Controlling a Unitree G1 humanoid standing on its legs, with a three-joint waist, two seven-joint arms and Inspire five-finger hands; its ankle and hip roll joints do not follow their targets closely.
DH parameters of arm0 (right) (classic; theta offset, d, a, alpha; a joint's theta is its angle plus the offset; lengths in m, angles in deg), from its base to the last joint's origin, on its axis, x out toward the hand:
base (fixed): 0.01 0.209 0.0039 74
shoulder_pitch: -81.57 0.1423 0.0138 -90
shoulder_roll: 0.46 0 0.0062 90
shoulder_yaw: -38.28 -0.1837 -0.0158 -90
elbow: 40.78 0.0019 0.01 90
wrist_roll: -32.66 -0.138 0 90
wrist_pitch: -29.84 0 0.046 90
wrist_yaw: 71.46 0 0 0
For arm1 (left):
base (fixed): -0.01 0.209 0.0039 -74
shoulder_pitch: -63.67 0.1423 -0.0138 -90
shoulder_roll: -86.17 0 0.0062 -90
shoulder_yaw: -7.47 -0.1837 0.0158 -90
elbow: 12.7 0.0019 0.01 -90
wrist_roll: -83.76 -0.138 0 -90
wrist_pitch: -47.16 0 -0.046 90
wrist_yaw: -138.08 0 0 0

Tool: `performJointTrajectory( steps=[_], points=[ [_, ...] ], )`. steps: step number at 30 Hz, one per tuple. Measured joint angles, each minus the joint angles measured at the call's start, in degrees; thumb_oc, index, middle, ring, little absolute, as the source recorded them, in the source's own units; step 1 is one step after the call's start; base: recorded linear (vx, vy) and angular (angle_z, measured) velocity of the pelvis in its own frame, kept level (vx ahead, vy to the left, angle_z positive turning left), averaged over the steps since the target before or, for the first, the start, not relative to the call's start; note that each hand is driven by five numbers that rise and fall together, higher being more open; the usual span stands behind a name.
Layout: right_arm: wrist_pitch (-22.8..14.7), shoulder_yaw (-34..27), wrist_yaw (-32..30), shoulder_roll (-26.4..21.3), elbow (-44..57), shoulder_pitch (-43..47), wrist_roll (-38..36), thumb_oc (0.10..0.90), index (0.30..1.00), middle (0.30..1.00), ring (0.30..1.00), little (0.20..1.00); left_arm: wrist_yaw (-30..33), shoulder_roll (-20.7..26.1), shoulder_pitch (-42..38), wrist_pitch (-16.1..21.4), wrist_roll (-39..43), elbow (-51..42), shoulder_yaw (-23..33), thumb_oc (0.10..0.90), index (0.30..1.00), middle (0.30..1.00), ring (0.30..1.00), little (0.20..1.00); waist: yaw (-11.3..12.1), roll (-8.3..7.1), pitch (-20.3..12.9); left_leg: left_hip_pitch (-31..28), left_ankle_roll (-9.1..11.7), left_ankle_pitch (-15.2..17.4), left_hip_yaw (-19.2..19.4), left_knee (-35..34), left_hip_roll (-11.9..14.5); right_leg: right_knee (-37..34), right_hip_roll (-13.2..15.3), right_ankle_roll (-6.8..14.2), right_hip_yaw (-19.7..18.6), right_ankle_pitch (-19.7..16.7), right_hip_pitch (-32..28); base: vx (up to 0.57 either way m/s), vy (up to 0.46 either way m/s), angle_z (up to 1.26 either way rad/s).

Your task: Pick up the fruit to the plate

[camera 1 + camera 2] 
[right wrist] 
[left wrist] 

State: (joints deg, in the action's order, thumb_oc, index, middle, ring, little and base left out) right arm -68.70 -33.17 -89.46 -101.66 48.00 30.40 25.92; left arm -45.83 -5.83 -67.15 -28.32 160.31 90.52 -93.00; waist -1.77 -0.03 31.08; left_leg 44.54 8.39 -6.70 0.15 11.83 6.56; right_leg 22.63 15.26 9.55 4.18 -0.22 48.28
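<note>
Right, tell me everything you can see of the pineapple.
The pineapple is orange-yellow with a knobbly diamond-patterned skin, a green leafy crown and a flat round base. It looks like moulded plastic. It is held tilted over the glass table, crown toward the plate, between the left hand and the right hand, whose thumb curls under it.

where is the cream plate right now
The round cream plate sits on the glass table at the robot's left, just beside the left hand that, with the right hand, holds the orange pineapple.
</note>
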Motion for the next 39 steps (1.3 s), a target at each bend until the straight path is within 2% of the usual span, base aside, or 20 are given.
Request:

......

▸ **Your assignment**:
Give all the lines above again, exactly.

▸ **Answer for the task**:
Controlling a Unitree G1 humanoid standing on its legs, with a three-joint waist, two seven-joint arms and Inspire five-finger hands; its ankle and hip roll joints do not follow their targets closely.
DH parameters of arm0 (right) (classic; theta offset, d, a, alpha; a joint's theta is its angle plus the offset; lengths in m, angles in deg), from its base to the last joint's origin, on its axis, x out toward the hand:
base (fixed): 0.01 0.209 0.0039 74
shoulder_pitch: -81.57 0.1423 0.0138 -90
shoulder_roll: 0.46 0 0.0062 90
shoulder_yaw: -38.28 -0.1837 -0.0158 -90
elbow: 40.78 0.0019 0.01 90
wrist_roll: -32.66 -0.138 0 90
wrist_pitch: -29.84 0 0.046 90
wrist_yaw: 71.46 0 0 0
For arm1 (left):
base (fixed): -0.01 0.209 0.0039 -74
shoulder_pitch: -63.67 0.1423 -0.0138 -90
shoulder_roll: -86.17 0 0.0062 -90
shoulder_yaw: -7.47 -0.1837 0.0158 -90
elbow: 12.7 0.0019 0.01 -90
wrist_roll: -83.76 -0.138 0 -90
wrist_pitch: -47.16 0 -0.046 90
wrist_yaw: -138.08 0 0 0

Tool: `performJointTrajectory( steps=[_], points=[ [_, ...] ], )`. steps: step number at 30 Hz, one per tuple. Measured joint angles, each minus the joint angles measured at the call's start, in degrees; thumb_oc, index, middle, ring, little absolute, as the source recorded them, in the source's own units; step 1 is one step after the call's start; base: recorded linear (vx, vy) and angular (angle_z, measured) velocity of the pelvis in its own frame, kept level (vx ahead, vy to the left, angle_z positive turning left), averaged over the steps since the target before or, for the first, the start, not relative to the call's start; note that each hand is driven by five numbers that rise and fall together, higher being more open; the usual span stands behind a name.
Layout: right_arm: wrist_pitch (-22.8..14.7), shoulder_yaw (-34..27), wrist_yaw (-32..30), shoulder_roll (-26.4..21.3), elbow (-44..57), shoulder_pitch (-43..47), wrist_roll (-38..36), thumb_oc (0.10..0.90), index (0.30..1.00), middle (0.30..1.00), ring (0.30..1.00), little (0.20..1.00); left_arm: wrist_yaw (-30..33), shoulder_roll (-20.7..26.1), shoulder_pitch (-42..38), wrist_pitch (-16.1..21.4), wrist_roll (-39..43), elbow (-51..42), shoulder_yaw (-23..33), thumb_oc (0.10..0.90), index (0.30..1.00), middle (0.30..1.00), ring (0.30..1.00), little (0.20..1.00); waist: yaw (-11.3..12.1), roll (-8.3..7.1), pitch (-20.3..12.9); left_leg: left_hip_pitch (-31..28), left_ankle_roll (-9.1..11.7), left_ankle_pitch (-15.2..17.4), left_hip_yaw (-19.2..19.4), left_knee (-35..34), left_hip_roll (-11.9..14.5); right_leg: right_knee (-37..34), right_hip_roll (-13.2..15.3), right_ankle_roll (-6.8..14.2), right_hip_yaw (-19.7..18.6), right_ankle_pitch (-19.7..16.7), right_hip_pitch (-32..28); base: vx (up to 0.57 either way m/s), vy (up to 0.46 either way m/s), angle_z (up to 1.26 either way rad/s).

Your task: Pick up the fruit to the plate

[camera 1 + camera 2] 
[right wrist] 
[left wrist] 

State: (joints deg, in the action's order, thumb_oc, index, middle, ring, little and base left out) right arm -68.70 -33.17 -89.46 -101.66 48.00 30.40 25.92; left arm -45.83 -5.83 -67.15 -28.32 160.31 90.52 -93.00; waist -1.77 -0.03 31.08; left_leg 44.54 8.39 -6.70 0.15 11.83 6.56; right_leg 22.63 15.26 9.55 4.18 -0.22 48.28
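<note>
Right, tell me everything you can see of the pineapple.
The pineapple is orange-yellow with a knobbly diamond-patterned skin, a green leafy crown and a flat round base. It looks like moulded plastic. It is held tilted over the glass table, crown toward the plate, between the left hand and the right hand, whose thumb curls under it.

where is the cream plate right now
The round cream plate sits on the glass table at the robot's left, just beside the left hand that, with the right hand, holds the orange pineapple.
</note>
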Motion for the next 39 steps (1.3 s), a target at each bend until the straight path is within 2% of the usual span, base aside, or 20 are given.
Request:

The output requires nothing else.